- [Task goal] Give the entries again, exactly as written.

- [Exercise data]
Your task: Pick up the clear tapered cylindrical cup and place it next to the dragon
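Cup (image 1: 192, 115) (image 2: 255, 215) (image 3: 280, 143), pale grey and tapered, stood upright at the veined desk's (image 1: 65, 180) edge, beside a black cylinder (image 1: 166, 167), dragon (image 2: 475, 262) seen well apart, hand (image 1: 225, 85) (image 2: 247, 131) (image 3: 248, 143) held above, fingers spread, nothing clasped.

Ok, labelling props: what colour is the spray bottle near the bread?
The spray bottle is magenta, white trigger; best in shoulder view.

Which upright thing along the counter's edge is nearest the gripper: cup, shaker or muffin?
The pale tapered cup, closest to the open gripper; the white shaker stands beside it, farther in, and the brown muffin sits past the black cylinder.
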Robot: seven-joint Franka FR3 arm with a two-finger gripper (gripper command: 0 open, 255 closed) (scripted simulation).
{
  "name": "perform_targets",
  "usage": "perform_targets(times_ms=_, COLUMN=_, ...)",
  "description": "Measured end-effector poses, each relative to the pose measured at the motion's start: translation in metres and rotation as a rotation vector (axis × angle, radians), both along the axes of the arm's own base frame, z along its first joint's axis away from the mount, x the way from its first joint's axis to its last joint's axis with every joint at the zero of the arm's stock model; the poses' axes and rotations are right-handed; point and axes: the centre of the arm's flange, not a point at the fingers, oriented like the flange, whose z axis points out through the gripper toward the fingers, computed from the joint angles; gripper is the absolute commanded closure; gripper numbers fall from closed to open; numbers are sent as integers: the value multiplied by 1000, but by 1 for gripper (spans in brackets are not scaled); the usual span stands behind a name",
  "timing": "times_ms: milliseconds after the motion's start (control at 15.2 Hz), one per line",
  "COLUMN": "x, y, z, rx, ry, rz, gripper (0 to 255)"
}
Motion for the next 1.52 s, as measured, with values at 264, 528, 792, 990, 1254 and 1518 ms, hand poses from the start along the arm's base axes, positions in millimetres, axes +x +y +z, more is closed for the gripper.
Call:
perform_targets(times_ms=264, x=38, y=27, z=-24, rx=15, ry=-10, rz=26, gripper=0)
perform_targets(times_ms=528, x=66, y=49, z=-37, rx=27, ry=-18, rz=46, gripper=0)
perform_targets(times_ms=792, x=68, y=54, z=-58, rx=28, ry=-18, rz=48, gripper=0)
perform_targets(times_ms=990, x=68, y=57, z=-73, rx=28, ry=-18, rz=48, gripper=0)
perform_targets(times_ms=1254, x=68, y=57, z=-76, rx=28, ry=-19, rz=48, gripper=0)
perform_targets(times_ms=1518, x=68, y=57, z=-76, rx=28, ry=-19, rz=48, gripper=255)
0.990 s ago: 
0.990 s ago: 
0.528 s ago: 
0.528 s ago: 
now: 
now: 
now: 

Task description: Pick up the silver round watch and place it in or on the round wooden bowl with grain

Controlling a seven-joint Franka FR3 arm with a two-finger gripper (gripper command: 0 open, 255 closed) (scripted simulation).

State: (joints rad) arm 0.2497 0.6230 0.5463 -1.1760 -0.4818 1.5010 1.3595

- [Written response]
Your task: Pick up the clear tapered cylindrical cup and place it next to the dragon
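Cup (image 1: 192, 115) (image 2: 255, 215) (image 3: 280, 143), pale grey and tapered, stood upright at the veined desk's (image 1: 65, 180) edge, beside a black cylinder (image 1: 166, 167), dragon (image 2: 475, 262) seen well apart, hand (image 1: 225, 85) (image 2: 247, 131) (image 3: 248, 143) held above, fingers spread, nothing clasped.

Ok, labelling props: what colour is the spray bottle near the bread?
The spray bottle is magenta, white trigger; best in shoulder view.

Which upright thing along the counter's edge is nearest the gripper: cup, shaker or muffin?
The pale tapered cup, closest to the open gripper; the white shaker stands beside it, farther in, and the brown muffin sits past the black cylinder.
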Robot: seven-joint Franka FR3 arm with a two-finger gripper (gripper command: 0 open, 255 closed) (scripted simulation).
{
  "name": "perform_targets",
  "usage": "perform_targets(times_ms=_, COLUMN=_, ...)",
  "description": "Measured end-effector poses, each relative to the pose measured at the motion's start: translation in metres and rotation as a rotation vector (axis × angle, radians), both along the axes of the arm's own base frame, z along its first joint's axis away from the mount, x the way from its first joint's axis to its last joint's axis with every joint at the zero of the arm's stock model; the poses' axes and rotations are right-handed; point and axes: the centre of the arm's flange, not a point at the fingers, oriented like the flange, whose z axis points out through the gripper toward the fingers, computed from the joint angles; gripper is the absolute commanded closure; gripper numbers fall from closed to open; numbers are sent as integers: the value multiplied by 1000, but by 1 for gripper (spans in brackets are not scaled); the usual span stands behind a name",
  "timing": "times_ms: milliseconds after the motion's start (control at 15.2 Hz), one per line",
  "COLUMN": "x, y, z, rx, ry, rz, gripper (0 to 255)"
}
Motion for the next 1.52 s, as measured, with values at 264, 528, 792, 990, 1254 and 1518 ms, hand poses from the start along the arm's base axes, positions in millimetres, axes +x +y +z, more is closed for the gripper.
Call:
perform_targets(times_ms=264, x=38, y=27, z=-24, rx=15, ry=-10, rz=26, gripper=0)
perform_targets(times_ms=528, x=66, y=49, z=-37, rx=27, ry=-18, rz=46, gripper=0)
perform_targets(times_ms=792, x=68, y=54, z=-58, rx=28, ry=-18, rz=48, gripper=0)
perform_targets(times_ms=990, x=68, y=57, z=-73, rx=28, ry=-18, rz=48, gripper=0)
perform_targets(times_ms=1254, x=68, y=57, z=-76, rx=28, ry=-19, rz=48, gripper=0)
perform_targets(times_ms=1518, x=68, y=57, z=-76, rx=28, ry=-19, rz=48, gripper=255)
0.990 s ago: 
0.990 s ago: 
0.528 s ago: 
0.528 s ago: 
now: 
now: 
now: 

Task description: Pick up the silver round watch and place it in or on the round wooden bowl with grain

Controlling a seven-joint Franka FR3 arm with a two-finger gripper (gripper command: 0 open, 255 closed) (scripted simulation).

State: (joints rad) arm 0.2497 0.6230 0.5463 -1.1760 -0.4818 1.5010 1.3595

This finishes the answer to the exercise.